● WORK REQUIRED:
Down to the last line, repeat the entries exactly.

[Extracted data entries]
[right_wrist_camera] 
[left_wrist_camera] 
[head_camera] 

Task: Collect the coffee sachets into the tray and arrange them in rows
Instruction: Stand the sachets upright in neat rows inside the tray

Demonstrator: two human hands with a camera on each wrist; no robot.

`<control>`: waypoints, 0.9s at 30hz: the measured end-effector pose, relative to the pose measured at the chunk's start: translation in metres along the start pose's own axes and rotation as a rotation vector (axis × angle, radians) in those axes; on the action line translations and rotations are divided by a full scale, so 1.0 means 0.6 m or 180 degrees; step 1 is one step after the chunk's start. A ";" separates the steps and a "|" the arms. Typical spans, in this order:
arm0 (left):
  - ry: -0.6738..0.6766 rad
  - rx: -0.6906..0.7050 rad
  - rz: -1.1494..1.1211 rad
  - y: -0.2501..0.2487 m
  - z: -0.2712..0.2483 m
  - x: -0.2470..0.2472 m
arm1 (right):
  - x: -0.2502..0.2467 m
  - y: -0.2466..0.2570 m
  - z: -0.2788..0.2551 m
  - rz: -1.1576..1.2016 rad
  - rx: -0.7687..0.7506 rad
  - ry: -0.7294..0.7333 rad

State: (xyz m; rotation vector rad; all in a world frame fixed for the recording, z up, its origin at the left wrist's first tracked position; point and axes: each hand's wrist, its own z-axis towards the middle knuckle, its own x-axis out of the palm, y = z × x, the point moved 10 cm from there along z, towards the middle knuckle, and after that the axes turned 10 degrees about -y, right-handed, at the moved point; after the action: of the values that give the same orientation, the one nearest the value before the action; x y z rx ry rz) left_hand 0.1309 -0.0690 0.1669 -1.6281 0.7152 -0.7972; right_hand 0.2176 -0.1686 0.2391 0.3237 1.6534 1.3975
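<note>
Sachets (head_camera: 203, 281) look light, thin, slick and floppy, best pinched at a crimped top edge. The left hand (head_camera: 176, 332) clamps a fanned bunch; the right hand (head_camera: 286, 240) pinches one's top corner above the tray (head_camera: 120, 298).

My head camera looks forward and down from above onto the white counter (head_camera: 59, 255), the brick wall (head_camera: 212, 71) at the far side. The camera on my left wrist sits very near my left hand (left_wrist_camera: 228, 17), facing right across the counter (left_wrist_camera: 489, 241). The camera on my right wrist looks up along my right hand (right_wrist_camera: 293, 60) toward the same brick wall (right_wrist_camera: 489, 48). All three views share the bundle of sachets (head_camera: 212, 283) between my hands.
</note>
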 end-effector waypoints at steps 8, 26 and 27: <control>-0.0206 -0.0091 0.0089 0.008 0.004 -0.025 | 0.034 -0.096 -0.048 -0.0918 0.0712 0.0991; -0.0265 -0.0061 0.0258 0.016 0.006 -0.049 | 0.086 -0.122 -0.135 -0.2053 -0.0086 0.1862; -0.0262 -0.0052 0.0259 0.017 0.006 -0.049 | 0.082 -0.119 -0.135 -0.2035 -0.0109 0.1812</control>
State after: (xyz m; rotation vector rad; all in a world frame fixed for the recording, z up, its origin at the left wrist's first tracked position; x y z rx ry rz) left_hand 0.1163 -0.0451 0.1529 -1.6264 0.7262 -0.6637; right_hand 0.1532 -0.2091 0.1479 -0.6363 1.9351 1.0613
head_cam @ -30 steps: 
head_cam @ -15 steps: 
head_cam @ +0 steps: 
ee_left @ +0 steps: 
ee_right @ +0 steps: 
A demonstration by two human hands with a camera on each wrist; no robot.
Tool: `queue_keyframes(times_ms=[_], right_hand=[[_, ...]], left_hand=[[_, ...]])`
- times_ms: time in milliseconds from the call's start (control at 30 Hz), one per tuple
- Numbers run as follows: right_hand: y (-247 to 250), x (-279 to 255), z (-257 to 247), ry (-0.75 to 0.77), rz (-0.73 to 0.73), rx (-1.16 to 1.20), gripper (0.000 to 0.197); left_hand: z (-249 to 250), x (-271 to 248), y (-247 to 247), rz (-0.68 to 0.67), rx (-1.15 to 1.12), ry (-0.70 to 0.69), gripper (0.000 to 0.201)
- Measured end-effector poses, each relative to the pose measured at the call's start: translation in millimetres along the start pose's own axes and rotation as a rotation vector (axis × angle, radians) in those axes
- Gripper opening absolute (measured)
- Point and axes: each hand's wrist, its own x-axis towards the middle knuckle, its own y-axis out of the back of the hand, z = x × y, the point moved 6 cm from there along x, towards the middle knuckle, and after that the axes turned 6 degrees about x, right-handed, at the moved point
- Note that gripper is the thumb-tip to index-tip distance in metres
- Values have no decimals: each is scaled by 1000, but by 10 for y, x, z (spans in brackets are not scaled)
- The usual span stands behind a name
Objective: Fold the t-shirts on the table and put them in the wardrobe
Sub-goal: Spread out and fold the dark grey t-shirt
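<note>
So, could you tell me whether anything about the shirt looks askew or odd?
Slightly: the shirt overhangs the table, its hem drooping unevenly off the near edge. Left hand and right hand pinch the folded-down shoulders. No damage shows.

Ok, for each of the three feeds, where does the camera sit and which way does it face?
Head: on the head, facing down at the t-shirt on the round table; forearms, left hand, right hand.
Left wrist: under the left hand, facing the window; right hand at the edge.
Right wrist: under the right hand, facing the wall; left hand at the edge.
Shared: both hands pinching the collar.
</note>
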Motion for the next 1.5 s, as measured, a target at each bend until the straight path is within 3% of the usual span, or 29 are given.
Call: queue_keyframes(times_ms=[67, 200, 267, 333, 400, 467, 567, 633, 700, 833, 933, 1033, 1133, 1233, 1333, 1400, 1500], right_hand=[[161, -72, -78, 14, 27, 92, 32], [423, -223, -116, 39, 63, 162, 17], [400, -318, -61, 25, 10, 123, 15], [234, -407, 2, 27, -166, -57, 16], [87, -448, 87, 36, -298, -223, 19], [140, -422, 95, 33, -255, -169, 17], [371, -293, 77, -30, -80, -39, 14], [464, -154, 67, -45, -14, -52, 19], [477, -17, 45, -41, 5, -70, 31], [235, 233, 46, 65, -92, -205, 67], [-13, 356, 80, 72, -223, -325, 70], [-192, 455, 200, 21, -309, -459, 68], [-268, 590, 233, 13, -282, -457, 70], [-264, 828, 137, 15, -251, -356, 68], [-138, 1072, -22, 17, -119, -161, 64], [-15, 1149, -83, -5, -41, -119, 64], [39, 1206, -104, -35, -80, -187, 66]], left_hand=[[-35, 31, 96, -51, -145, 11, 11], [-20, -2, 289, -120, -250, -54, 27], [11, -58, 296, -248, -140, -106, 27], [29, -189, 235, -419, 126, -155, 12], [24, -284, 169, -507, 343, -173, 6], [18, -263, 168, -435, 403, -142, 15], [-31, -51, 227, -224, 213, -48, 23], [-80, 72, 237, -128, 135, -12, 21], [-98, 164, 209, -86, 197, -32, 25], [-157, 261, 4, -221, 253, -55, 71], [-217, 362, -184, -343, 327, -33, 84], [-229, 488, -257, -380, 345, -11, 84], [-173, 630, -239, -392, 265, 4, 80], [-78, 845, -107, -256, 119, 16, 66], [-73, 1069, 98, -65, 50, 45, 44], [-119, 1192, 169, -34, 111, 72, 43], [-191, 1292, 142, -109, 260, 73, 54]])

● TASK OUTPUT:
[right_wrist_camera] 
[left_wrist_camera] 
[head_camera] 

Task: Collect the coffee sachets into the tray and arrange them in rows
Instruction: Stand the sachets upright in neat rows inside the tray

Demonstrator: two human hands with a camera on each wrist; no robot.

`<control>`: waypoints, 0.9s at 30hz: the measured end-effector pose, relative to the pose measured at the chunk's start: translation in metres along the start pose's own axes and rotation as a rotation vector (axis × angle, radians) in those axes; on the action line translations and rotations are divided by a full scale, so 1.0 means 0.6 m or 180 degrees; step 1 is one step after the chunk's start. A ";" separates the steps and a "|" the arms. Typical spans, in this order:
arm0 (left):
  - ry: -0.6738..0.6766 rad
  - rx: -0.6906..0.7050 rad
  - rz: -1.1494..1.1211 rad
  - y: -0.2501..0.2487 m
  - z: -0.2712..0.2483 m
  - x: -0.2470..0.2472 m
arm1 (right):
  - x: -0.2502..0.2467 m
  - y: -0.2466..0.2570 m
  - z: -0.2788..0.2551 m
  - rz: -1.1576..1.2016 rad
  - rx: -0.7687..0.7506 rad
  - ry: -0.7294..0.7333 rad

State: (xyz m; rotation vector rad; all in a world frame fixed for the recording, z up, its origin at the left wrist's first tracked position; point and axes: each hand's wrist, its own z-axis towards the middle knuckle, its own x-axis out of the palm, y = z × x, the point moved 10 cm from there along z, towards the middle knuckle, and after that the axes turned 10 degrees about -y, right-handed, at the moved point; after the action: of the values that give the same orientation, the one nearest the value before the action; x y z rx ry rz) left_hand 0.1309 -0.0690 0.1669 -1.6281 0.7152 -0.7972; right_hand 0.2176 -0.1686 0.2391 0.3237 1.6534 1.3975
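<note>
Sachets (head_camera: 203, 281) look light, thin, slick and floppy, best pinched at a crimped top edge. The left hand (head_camera: 176, 332) clamps a fanned bunch; the right hand (head_camera: 286, 240) pinches one's top corner above the tray (head_camera: 120, 298).

My head camera looks forward and down from above onto the white counter (head_camera: 59, 255), the brick wall (head_camera: 212, 71) at the far side. The camera on my left wrist sits very near my left hand (left_wrist_camera: 228, 17), facing right across the counter (left_wrist_camera: 489, 241). The camera on my right wrist looks up along my right hand (right_wrist_camera: 293, 60) toward the same brick wall (right_wrist_camera: 489, 48). All three views share the bundle of sachets (head_camera: 212, 283) between my hands.
</note>
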 end-effector waypoints at steps 8, 26 and 27: <control>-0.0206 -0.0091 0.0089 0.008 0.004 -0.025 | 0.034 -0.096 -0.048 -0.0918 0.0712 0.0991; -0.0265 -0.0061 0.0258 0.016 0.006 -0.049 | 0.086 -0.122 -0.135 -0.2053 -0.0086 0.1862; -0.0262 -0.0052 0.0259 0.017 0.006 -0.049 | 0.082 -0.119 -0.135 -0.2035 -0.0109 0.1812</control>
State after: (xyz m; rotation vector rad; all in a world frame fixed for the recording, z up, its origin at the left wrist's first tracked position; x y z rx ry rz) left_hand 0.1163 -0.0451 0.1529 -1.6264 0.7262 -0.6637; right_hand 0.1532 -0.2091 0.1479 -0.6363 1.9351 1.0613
head_cam @ -30 steps: 
head_cam @ -15 steps: 
head_cam @ +0 steps: 
ee_left @ +0 steps: 
ee_right @ +0 steps: 
A demonstration by two human hands with a camera on each wrist; no robot.
Tool: `queue_keyframes(times_ms=[_], right_hand=[[_, ...]], left_hand=[[_, ...]])`
- times_ms: time in milliseconds from the call's start (control at 30 Hz), one per tuple
- Numbers run as follows: right_hand: y (-247 to 250), x (-279 to 255), z (-257 to 247), ry (-0.75 to 0.77), rz (-0.73 to 0.73), rx (-1.16 to 1.20), gripper (0.000 to 0.197); left_hand: z (-249 to 250), x (-271 to 248), y (-247 to 247), rz (-0.68 to 0.67), rx (-1.15 to 1.12), ry (-0.70 to 0.69), gripper (0.000 to 0.201)
- Measured end-effector poses, each relative to the pose measured at the call's start: translation in millimetres along the start pose's own axes and rotation as a rotation vector (axis × angle, radians) in those axes
- Gripper opening absolute (measured)
- Point and axes: each hand's wrist, its own x-axis towards the middle knuckle, its own y-axis out of the back of the hand, z = x × y, the point moved 6 cm from there along x, towards the middle knuckle, and after that the axes turned 6 degrees about x, right-handed, at the moved point
- Note that gripper is the thumb-tip to index-tip distance in metres
- Values have no decimals: each is scaled by 1000, but by 10 for y, x, z (spans in brackets are not scaled)
- The usual span stands behind a name
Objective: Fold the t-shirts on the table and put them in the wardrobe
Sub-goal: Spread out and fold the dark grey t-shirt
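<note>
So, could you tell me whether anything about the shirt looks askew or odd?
Slightly: the shirt overhangs the table, its hem drooping unevenly off the near edge. Left hand and right hand pinch the folded-down shoulders. No damage shows.

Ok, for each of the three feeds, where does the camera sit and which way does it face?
Head: on the head, facing down at the t-shirt on the round table; forearms, left hand, right hand.
Left wrist: under the left hand, facing the window; right hand at the edge.
Right wrist: under the right hand, facing the wall; left hand at the edge.
Shared: both hands pinching the collar.
</note>
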Motion for the next 1.5 s, as measured, a target at each bend until the straight path is within 3% of the usual span, or 29 are given.
Call: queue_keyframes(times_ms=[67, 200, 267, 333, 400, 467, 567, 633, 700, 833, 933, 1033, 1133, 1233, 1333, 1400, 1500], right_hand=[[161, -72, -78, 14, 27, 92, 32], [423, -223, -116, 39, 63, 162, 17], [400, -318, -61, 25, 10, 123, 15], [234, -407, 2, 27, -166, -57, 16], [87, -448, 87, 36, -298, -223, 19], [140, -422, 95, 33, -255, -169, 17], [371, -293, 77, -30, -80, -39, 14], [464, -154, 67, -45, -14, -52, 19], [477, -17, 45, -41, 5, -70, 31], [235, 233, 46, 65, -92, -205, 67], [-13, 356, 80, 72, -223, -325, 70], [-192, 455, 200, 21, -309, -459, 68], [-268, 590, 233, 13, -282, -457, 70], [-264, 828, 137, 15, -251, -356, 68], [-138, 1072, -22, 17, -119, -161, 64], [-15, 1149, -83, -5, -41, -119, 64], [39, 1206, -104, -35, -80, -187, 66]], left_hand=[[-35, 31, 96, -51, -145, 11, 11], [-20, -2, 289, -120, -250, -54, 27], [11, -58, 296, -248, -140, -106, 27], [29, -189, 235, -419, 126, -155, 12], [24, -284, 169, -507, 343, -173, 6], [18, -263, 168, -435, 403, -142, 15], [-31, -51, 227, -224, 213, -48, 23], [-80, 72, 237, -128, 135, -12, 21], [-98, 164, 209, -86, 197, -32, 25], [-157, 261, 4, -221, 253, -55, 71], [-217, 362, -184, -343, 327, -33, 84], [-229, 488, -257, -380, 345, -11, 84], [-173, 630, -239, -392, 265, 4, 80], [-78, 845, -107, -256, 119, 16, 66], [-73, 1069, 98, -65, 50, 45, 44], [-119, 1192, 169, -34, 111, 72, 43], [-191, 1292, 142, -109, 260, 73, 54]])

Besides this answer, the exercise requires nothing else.